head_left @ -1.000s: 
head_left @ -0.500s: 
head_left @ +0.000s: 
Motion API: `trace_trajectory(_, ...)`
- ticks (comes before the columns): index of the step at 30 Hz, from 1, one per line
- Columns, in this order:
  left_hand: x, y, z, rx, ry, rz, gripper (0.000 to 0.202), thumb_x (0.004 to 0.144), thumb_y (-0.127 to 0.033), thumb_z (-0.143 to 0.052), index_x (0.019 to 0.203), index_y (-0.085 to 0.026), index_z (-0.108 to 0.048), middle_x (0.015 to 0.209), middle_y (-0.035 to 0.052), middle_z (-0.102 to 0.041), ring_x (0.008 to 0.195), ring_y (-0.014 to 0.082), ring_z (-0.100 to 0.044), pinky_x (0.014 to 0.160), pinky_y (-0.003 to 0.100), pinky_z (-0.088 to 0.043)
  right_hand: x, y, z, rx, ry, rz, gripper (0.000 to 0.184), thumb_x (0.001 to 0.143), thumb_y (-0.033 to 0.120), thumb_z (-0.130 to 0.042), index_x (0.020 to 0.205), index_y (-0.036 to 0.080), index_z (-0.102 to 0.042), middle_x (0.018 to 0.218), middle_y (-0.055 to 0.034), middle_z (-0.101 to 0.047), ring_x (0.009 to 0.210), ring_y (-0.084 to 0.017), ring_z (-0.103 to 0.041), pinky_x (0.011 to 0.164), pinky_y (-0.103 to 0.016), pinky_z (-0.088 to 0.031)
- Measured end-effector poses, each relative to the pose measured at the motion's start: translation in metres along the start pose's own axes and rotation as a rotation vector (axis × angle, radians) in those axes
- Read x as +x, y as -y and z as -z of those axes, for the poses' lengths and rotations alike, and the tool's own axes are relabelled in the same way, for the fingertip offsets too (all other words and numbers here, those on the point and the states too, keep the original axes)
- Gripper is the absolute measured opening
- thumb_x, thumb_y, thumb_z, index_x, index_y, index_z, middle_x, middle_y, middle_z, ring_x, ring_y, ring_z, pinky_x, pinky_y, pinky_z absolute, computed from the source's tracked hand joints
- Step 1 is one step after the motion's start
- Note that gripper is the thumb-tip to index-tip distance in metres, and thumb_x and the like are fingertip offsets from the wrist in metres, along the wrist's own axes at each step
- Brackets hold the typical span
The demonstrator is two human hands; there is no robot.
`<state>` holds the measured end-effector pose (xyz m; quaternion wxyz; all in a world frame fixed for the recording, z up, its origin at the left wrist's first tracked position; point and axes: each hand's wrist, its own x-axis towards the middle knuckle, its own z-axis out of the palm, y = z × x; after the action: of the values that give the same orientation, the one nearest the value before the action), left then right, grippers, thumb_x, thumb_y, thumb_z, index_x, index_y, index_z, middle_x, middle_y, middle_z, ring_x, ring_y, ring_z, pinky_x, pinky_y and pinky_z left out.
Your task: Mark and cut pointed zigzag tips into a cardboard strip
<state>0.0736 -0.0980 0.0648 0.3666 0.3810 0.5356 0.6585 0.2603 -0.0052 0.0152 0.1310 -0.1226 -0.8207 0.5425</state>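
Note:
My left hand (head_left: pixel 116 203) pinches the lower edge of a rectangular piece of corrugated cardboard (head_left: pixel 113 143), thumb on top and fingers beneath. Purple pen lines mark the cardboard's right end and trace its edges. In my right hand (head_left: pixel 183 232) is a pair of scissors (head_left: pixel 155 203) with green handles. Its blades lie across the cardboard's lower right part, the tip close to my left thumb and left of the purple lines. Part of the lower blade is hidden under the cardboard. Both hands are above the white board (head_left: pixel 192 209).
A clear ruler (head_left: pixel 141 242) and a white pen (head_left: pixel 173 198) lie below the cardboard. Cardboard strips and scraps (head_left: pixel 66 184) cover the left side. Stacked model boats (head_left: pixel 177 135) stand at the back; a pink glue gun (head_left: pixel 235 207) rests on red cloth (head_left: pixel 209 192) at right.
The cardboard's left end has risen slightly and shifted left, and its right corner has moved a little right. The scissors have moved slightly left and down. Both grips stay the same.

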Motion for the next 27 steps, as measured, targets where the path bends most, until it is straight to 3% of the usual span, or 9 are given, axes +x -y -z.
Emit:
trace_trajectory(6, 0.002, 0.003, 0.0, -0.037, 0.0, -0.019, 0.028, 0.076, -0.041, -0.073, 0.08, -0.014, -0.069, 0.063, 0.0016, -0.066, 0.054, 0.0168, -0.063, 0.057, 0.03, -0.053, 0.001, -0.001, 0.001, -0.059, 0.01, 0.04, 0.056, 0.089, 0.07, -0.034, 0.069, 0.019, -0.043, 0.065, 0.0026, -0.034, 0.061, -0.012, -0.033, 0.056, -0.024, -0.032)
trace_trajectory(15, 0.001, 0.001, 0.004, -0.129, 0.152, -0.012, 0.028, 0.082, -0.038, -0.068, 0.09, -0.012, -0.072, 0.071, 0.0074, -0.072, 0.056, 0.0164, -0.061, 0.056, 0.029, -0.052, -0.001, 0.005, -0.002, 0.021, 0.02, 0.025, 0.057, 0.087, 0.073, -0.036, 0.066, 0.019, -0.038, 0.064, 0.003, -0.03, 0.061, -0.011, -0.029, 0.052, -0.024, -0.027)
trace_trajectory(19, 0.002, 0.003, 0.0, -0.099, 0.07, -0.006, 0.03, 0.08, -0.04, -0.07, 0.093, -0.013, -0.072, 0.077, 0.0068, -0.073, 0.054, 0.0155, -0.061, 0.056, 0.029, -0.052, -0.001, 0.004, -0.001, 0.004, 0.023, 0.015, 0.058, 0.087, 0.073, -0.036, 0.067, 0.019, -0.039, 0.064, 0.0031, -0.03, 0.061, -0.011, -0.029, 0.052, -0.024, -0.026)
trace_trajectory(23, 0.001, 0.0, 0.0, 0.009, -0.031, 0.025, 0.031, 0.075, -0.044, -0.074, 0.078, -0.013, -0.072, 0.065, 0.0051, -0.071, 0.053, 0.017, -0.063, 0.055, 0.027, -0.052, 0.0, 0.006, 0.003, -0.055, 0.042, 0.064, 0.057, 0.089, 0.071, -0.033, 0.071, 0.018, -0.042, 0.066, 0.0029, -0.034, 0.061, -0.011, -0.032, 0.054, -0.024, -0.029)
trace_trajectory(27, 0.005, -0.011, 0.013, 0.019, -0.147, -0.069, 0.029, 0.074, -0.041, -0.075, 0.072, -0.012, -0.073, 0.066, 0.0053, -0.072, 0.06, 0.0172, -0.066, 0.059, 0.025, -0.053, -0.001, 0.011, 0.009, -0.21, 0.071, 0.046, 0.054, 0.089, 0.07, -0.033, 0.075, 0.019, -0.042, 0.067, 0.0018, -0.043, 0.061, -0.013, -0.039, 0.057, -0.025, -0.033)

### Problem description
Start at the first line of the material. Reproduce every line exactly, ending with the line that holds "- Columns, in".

### Completed exercise
head_left @ -1.000s: 
head_left @ -0.500s: 
head_left @ +0.000s: 
Motion API: `trace_trajectory(_, ...)`
- ticks (comes before the columns): index of the step at 30 Hz, from 1, one per line
- Columns, in this order:

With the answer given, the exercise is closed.